*PROBLEM*
Go to the line with "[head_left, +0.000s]" in the records below, then output it and each following line exactly, up to and including the line with "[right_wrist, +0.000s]". Skip pictures and add nothing.

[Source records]
*****

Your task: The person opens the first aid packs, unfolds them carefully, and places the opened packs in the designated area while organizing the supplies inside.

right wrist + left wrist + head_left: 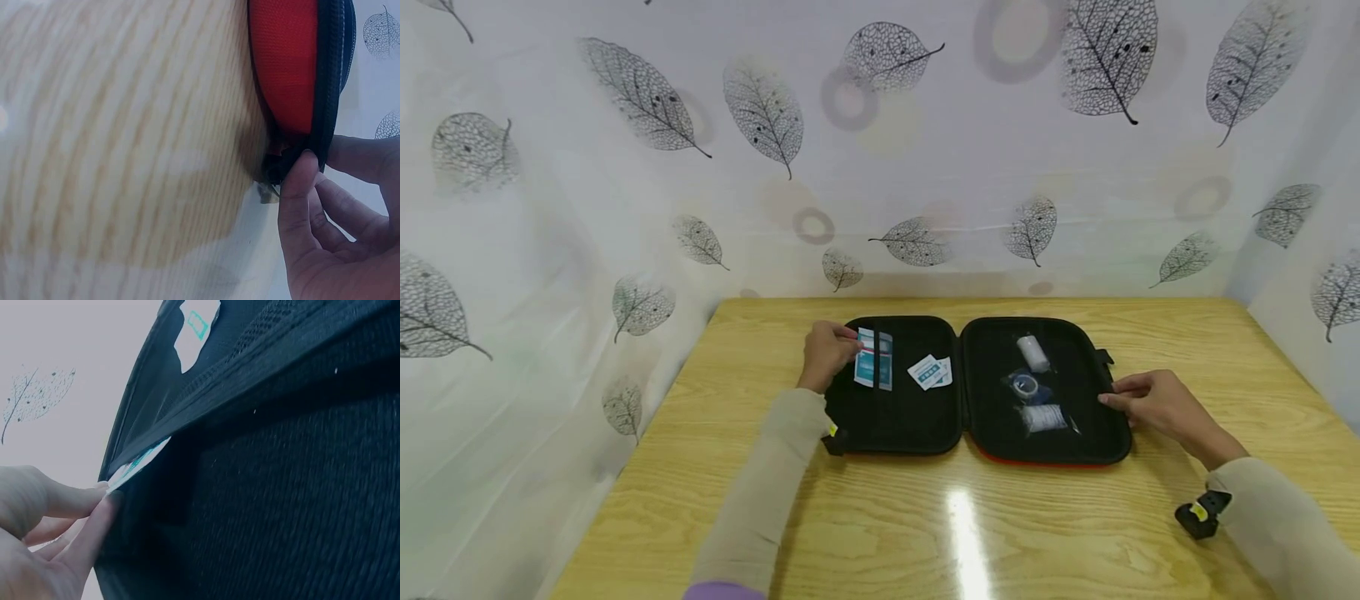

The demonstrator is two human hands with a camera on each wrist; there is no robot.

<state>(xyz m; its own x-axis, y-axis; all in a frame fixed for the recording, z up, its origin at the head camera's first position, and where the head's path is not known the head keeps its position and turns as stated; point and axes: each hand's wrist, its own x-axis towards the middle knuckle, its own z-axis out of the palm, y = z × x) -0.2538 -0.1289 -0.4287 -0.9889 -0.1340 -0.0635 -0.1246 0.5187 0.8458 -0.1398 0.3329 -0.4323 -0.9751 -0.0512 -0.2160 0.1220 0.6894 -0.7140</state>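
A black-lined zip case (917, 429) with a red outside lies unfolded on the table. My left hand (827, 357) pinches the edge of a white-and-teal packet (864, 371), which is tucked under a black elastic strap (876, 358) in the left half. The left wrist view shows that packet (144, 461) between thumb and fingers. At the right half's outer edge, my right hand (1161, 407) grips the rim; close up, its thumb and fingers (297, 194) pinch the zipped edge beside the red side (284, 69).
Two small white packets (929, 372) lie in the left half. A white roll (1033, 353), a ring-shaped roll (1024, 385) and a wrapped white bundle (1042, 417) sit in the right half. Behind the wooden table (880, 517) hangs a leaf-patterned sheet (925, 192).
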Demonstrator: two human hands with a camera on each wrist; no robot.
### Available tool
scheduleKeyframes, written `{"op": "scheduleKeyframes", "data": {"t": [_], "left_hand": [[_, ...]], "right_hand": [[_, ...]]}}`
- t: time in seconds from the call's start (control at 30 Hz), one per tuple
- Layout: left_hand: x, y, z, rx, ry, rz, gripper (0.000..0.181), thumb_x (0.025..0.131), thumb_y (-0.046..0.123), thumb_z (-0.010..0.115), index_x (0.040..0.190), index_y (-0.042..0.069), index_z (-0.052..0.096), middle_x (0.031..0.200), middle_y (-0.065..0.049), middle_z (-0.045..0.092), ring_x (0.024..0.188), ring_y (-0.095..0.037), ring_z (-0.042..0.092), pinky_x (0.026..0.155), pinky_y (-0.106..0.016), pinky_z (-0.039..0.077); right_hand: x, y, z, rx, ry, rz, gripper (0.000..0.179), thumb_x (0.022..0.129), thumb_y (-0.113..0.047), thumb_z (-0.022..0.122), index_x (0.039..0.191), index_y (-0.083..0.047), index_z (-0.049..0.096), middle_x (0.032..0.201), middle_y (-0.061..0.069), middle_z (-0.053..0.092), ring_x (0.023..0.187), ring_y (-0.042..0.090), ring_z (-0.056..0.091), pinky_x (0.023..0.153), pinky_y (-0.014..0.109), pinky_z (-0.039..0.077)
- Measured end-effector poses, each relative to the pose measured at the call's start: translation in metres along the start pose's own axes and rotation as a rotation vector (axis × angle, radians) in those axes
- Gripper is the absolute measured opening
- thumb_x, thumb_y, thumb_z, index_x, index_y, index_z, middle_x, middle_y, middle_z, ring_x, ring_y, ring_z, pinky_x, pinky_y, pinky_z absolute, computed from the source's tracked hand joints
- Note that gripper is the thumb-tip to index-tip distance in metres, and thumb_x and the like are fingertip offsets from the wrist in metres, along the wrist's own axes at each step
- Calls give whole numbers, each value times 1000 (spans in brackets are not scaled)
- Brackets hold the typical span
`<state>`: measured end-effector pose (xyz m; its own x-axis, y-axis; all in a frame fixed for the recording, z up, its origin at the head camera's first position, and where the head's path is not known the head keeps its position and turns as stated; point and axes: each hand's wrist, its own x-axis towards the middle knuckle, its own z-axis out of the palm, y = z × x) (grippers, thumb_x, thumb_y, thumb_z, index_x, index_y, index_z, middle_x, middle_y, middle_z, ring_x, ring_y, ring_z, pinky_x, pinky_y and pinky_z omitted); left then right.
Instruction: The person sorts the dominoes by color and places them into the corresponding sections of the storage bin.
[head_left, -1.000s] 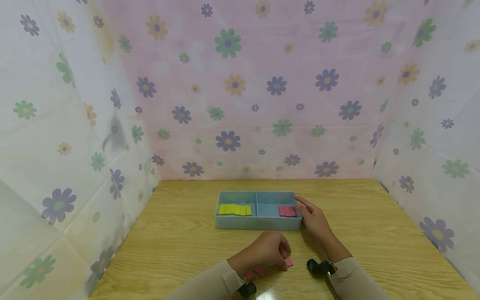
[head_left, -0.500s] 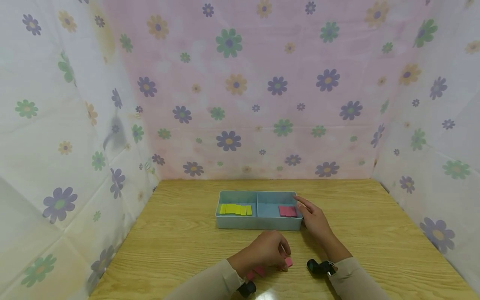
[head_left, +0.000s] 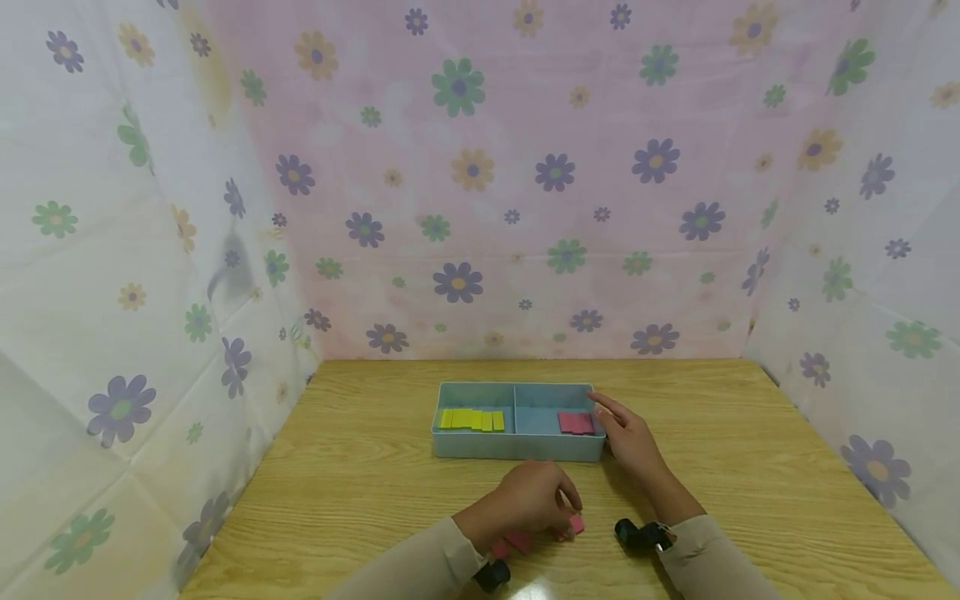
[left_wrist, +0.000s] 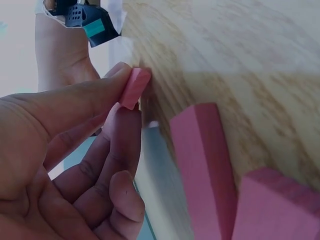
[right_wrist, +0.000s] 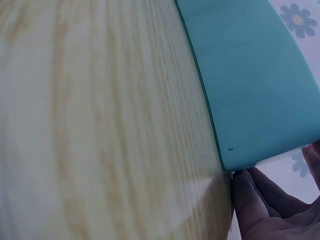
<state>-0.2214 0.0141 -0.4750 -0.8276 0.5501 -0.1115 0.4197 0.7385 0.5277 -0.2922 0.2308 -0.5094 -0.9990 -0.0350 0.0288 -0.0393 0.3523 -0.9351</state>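
Observation:
My left hand (head_left: 531, 498) pinches a small pink block (left_wrist: 135, 88) between thumb and fingertip, just above the wooden table. Beneath that hand lie more pink blocks (left_wrist: 205, 170), partly hidden by it in the head view. My right hand (head_left: 633, 442) rests against the right end of a light blue two-compartment box (head_left: 517, 447). Its index finger reaches along the back corner, and in the right wrist view other fingertips (right_wrist: 242, 182) touch the box near its base. Several yellow blocks (head_left: 471, 419) line the left compartment; pink blocks (head_left: 576, 423) lie side by side in the right one.
The wood-grain table (head_left: 360, 475) runs back to a flower-printed curtain (head_left: 480, 208), which also closes off both sides. A thin divider (head_left: 514, 409) splits the box. Black wrist devices (head_left: 637, 533) sit at both sleeve cuffs.

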Motion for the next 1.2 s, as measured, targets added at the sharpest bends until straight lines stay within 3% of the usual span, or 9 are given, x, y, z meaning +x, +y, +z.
{"op": "scheduleKeyframes", "data": {"t": [0.1,0.33,0.53,0.77,0.8,0.9,1.03,1.1,1.2], "left_hand": [[0,1,-3,-22,-6,-19,19,78,24,92,94,30,84,69,21,72,72,7,61,68,-20,50],[-1,0,-13,-73,-10,-52,16,83,20,87,96,29,83,69,20,71,76,5,62,67,-22,52],[1,0,-21,-194,-17,-52,14,83,16,87,94,23,83,68,15,71,70,1,64,67,-22,53],[3,-3,-27,-363,-45,-21,13,86,8,83,95,17,84,68,9,75,62,-7,72,62,-23,55],[3,-3,-28,-369,-44,-17,13,86,8,83,95,17,84,68,9,75,62,-8,72,61,-24,56],[2,-2,-33,-369,-37,-12,13,85,11,84,96,17,84,69,10,75,63,-7,72,62,-25,56],[2,0,-40,-366,-15,-10,13,85,14,85,97,18,84,68,9,75,64,-7,72,64,-25,55],[3,1,-43,-371,-5,-18,12,85,15,85,97,19,84,67,9,74,64,-7,72,63,-26,55],[5,2,-49,-384,8,-22,11,87,15,84,97,20,84,68,9,75,65,-7,72,63,-27,55]], "right_hand": [[0,0,1,6,3,2,48,109,-49,45,154,-32,50,127,19,53,82,24,48,63,32,44],[0,1,0,-13,-5,-17,50,109,-51,45,155,-30,49,154,12,47,123,31,49,84,34,45],[1,1,-1,1,-8,-19,50,109,-50,44,155,-31,49,149,13,49,123,33,50,83,34,46],[1,3,-1,-29,-8,-42,52,110,-50,43,156,-26,49,157,15,46,128,31,49,90,35,45],[1,3,-1,-35,-2,-46,52,110,-51,44,155,-26,50,156,14,47,126,29,50,89,33,45],[0,3,0,-22,8,-37,49,109,-50,46,153,-30,52,129,19,60,94,20,59,73,28,49],[-1,3,-1,6,7,-20,46,108,-50,49,151,-34,54,103,21,58,56,14,38,53,30,41],[-1,3,-1,6,1,-28,47,108,-49,48,152,-33,53,115,21,62,60,15,42,54,30,42],[-2,2,-2,5,-5,-40,49,109,-49,48,154,-30,51,143,21,57,89,23,57,64,31,46]]}}
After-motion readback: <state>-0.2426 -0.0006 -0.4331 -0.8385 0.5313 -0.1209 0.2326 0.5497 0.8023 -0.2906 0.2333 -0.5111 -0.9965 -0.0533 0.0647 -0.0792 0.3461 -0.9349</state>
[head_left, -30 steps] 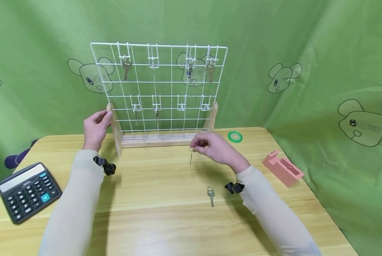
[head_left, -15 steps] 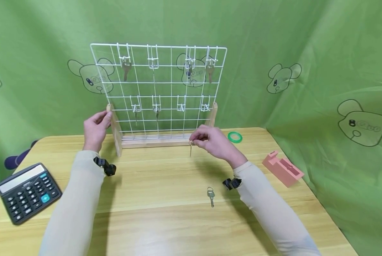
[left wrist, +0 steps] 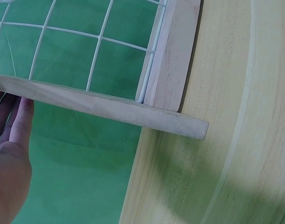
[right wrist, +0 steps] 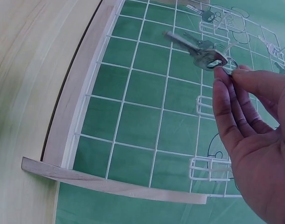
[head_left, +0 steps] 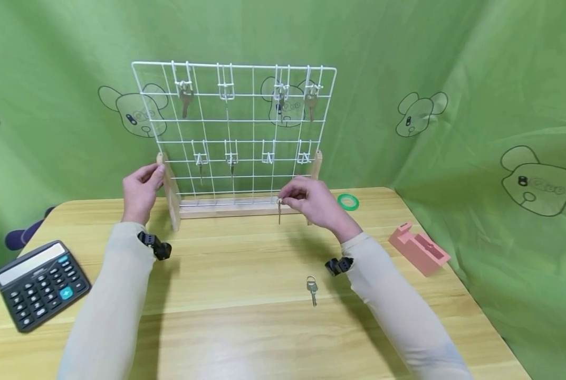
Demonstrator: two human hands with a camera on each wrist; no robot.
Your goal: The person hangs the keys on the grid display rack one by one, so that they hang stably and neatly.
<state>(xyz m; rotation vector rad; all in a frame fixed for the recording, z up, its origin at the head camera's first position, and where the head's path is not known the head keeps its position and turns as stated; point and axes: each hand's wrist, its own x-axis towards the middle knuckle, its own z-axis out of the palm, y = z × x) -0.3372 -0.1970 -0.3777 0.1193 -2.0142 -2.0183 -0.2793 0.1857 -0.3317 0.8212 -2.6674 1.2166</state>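
Observation:
My left hand [head_left: 140, 192] holds the top of the left wooden upright [head_left: 171, 195] of a white wire grid rack; the left wrist view shows its fingers [left wrist: 22, 122] against that upright. In my right hand [head_left: 313, 203], thumb and forefinger pinch the ring of a metal key [right wrist: 205, 57], which hangs down in front of the rack's wooden base bar [head_left: 230, 211]. The lower row has two hooks without keys, a middle hook [head_left: 268, 158] and a right hook [head_left: 304, 158]. Keys hang on the other hooks, such as a key [head_left: 185, 100] at upper left. Another key [head_left: 313, 287] with a ring lies on the table.
A black calculator [head_left: 40, 285] lies at the left of the wooden table [head_left: 226, 327]. To the right are a green tape roll [head_left: 348, 202] and a pink tape dispenser [head_left: 419, 250]. Behind the rack hangs a green curtain [head_left: 368, 63].
My right hand has risen and moved forward, closer to the rack, carrying the key by its ring. The left hand stays on the upright.

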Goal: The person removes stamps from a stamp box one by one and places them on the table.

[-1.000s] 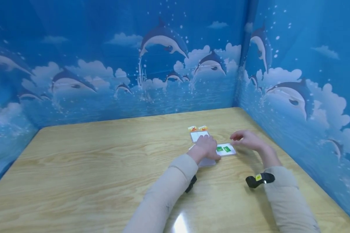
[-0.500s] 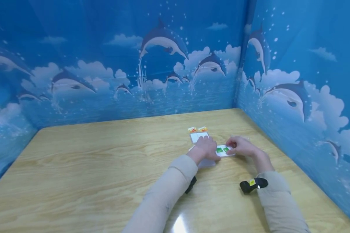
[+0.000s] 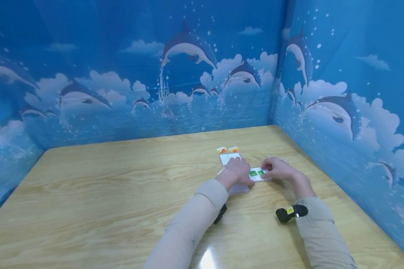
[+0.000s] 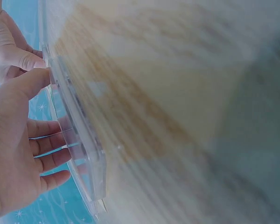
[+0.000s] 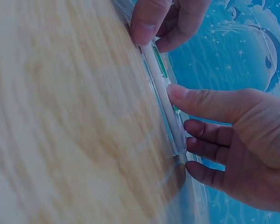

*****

*RESULT FOR THIS TASK*
[head_left, +0.000s] 
[left_wrist, +0.000s] 
[right_wrist, +0.000s] 

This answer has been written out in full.